• [Data section]
_ _ _
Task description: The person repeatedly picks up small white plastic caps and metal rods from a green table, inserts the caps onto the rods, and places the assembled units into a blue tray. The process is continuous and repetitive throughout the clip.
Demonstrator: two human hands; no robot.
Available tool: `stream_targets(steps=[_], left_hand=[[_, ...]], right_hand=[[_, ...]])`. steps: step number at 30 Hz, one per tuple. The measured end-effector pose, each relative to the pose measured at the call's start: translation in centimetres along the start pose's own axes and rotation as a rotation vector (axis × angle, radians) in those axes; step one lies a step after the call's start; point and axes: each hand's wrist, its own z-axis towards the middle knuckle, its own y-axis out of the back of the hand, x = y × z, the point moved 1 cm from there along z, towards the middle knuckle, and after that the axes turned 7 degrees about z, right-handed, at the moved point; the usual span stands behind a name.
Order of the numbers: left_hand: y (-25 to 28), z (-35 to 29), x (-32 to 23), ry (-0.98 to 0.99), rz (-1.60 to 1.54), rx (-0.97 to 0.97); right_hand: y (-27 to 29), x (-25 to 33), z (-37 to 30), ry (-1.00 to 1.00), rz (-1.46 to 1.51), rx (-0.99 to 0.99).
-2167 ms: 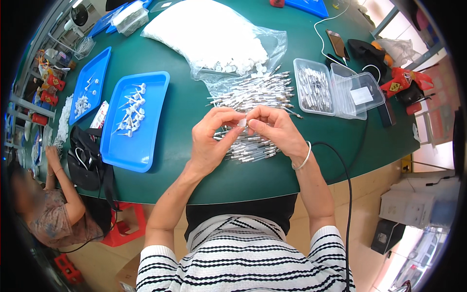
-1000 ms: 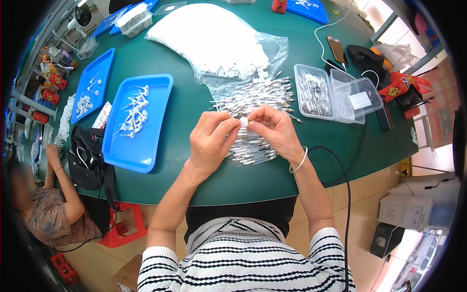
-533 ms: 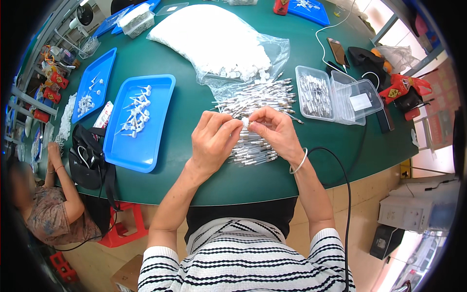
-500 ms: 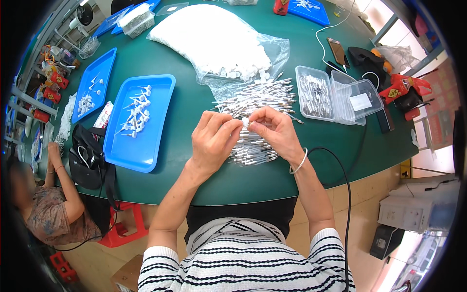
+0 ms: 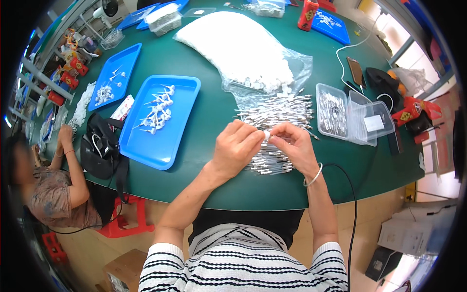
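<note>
Above a pile of thin metal-tipped rods (image 5: 277,110), my two hands meet fingertip to fingertip. Between them is a small white plastic cap (image 5: 266,136). My left hand (image 5: 236,148) is closed, thumb and forefinger pinching the cap from the left. My right hand (image 5: 297,147) pinches it from the right, other fingers curled. Whether a rod is in the cap is hidden by my fingers. Just beyond the pile, a clear plastic bag (image 5: 228,46) spills more white caps. To the left, a blue tray (image 5: 182,129) holds several white-capped pieces with thin stems.
A clear box (image 5: 332,111) of rods with its lid stands right of the pile, near a phone (image 5: 356,73) and a cable. Left are a second blue tray (image 5: 127,57), a black bag (image 5: 99,146) and a seated co-worker (image 5: 61,187). A red can (image 5: 307,15) stands at the back.
The whole view has shifted, so the table things sit farther right in the picture. My hands stay together at the white cap, over the rod pile.
</note>
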Motion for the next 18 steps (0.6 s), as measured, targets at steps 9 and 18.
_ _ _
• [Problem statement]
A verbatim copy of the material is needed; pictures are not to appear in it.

• [Task solution]
Task description: The person repeatedly picks up small white plastic caps and metal rods from a green table, inserts the caps onto the rods, and places the assembled units into a blue tray. The process is continuous and repetitive throughout the clip.
Demonstrator: two human hands; no robot.
Available tool: `stream_targets(steps=[_], left_hand=[[_, ...]], right_hand=[[_, ...]])`. steps: step number at 30 Hz, one per tuple. The measured end-effector pose, each relative to the pose measured at the call's start: translation in centimetres along the start pose's own axes and rotation as a rotation vector (axis × angle, radians) in those axes; step one lies a step after the call's start; point and axes: each hand's wrist, its own z-axis towards the middle knuckle, its own y-axis out of the back of the hand, x = y × z, the point moved 1 cm from there along z, towards the middle knuckle, and after that the axes turned 7 degrees about z, right-handed, at the moved point; the usual span stands behind a name.
Order of the numbers: left_hand: y (-25 to 28), z (-35 to 29), x (-32 to 23), ry (-0.98 to 0.99), rz (-1.60 to 1.54), rx (-0.97 to 0.97); right_hand: y (-27 to 29), x (-25 to 33), z (-37 to 30), ry (-1.00 to 1.00), rz (-1.46 to 1.51), rx (-0.99 to 0.99).
-2167 ms: 
-1000 ms: 
-533 ms: 
-500 ms: 
+0 ms: 
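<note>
Above a pile of thin metal-tipped rods (image 5: 277,110), my two hands meet fingertip to fingertip. Between them is a small white plastic cap (image 5: 266,136). My left hand (image 5: 236,148) is closed, thumb and forefinger pinching the cap from the left. My right hand (image 5: 297,147) pinches it from the right, other fingers curled. Whether a rod is in the cap is hidden by my fingers. Just beyond the pile, a clear plastic bag (image 5: 228,46) spills more white caps. To the left, a blue tray (image 5: 182,129) holds several white-capped pieces with thin stems.
A clear box (image 5: 332,111) of rods with its lid stands right of the pile, near a phone (image 5: 356,73) and a cable. Left are a second blue tray (image 5: 127,57), a black bag (image 5: 99,146) and a seated co-worker (image 5: 61,187). A red can (image 5: 307,15) stands at the back.
The whole view has shifted, so the table things sit farther right in the picture. My hands stay together at the white cap, over the rod pile.
</note>
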Motion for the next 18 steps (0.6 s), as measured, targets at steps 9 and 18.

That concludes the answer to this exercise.